Personal information
- Born: February 2, 1991 (age 35) Kansas City, Kansas, U.S.
- Listed height: 5 ft 11 in (1.80 m)
- Listed weight: 161 lb (73 kg)

Career information
- High school: Sumner Academy (Kansas City, Kansas)
- College: Coffeyville CC (2010–2011); Southern Miss (2011–2014);
- NBA draft: 2014: undrafted
- Playing career: 2014–present
- Position: Point guard
- Number: 5

Career history
- 2014–2016: Leicester Riders
- 2016: Glasgow Rocks
- 2017: Plymouth Raiders

= Neil Watson (basketball) =

American basketball player (born 1991)

Neil Watson (born February 2, 1991) is an American former professional basketball player who is currently an assistant coach for Park University. He competed in college basketball for the University of Southern Mississippi.

==Early life and education==
Watson was born on February 2, 1991, in Kansas City, Kansas. He attended college at Coffeyville Community College and the University of Southern Mississippi.

==Career==
Out of high school, Watson tried out for the Toledo men's basketball team but was rejected. He transferred to the University of Southern Mississippi under coach Larry Eustachy. Watson's first season with the Golden Eagles resulted in an NCAA Tournament berth along with other starters Maurice Bolden (Sr.) Angelo Johnson (Sr.) Dwayne Davis (Jr.) and Johnathan Mills (Jr.). The Golden Eagles finished 25–9, losing in the first round to the Kansas State Wildcats in the NCAA Tournament.
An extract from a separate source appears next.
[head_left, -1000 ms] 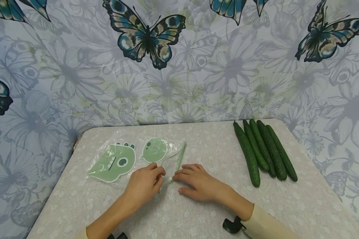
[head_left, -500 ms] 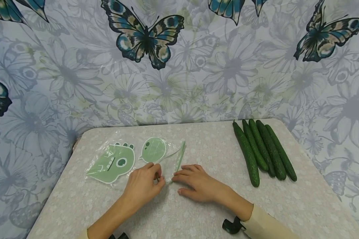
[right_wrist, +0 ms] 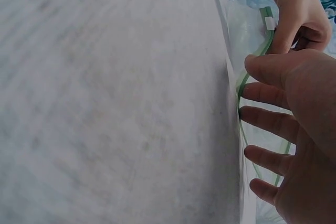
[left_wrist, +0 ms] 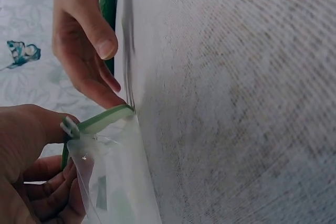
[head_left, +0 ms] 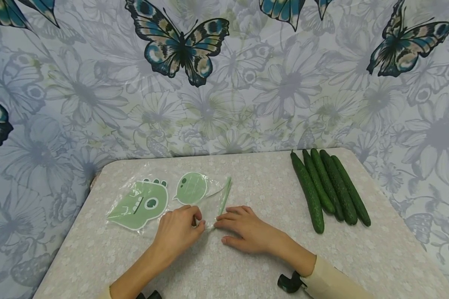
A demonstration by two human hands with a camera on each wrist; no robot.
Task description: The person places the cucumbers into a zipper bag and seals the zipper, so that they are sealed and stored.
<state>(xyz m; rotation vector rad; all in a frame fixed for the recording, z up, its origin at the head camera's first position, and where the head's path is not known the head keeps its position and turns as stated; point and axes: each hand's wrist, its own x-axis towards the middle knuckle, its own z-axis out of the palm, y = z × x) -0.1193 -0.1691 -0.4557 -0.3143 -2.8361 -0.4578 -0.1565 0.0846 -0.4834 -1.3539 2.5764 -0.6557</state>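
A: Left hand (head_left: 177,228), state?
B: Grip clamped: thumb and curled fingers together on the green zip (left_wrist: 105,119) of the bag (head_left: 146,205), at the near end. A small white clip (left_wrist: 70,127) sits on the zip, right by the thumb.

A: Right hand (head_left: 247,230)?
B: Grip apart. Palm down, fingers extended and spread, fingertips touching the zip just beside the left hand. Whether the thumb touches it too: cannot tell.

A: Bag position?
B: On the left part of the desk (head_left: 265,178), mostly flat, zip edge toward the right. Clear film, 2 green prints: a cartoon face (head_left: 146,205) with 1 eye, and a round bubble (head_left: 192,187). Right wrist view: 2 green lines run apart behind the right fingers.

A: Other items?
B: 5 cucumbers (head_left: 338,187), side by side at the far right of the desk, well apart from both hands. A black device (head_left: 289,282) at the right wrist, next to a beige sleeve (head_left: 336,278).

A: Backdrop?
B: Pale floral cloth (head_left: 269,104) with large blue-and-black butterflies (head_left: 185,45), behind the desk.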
In Watson's junior season, he carried the Golden Eagles with 9 points, 5 assists, and 2 steals per game. The Golden Eagles lost the Conference USA championship to the Memphis Tigers in double overtime. Watson led the Golden Eagles to the NIT quarterfinal, which they lost to the BYU Cougars. Watson had his best season in his senior year and led the Golden Eagles, averaging 11 points, 5 assists, and 2 steals per game. He was also fourth in the nation in free-throw percentage with 92%. The Golden Eagles made another NIT tournament but lost to the Minnesota Golden Gophers in the quarterfinals. After the loss, Watson was named a starter in the Reese's NCAA Basketball All-Star game.

Watson was not drafted or signed by any NBA or development league roster but was named on the U.K.'s oldest professional basketball team, the Leicester Riders. He departed the Riders at the end of the 2015–16 season eventually joining Glasgow Rocks also in the British Basketball League (BBL).

At the start of the 2017 season, Watson joined the Plymouth Raiders. On February 14, 2018, it was announced that Neil Watson had been released after testing positive for a banned substance.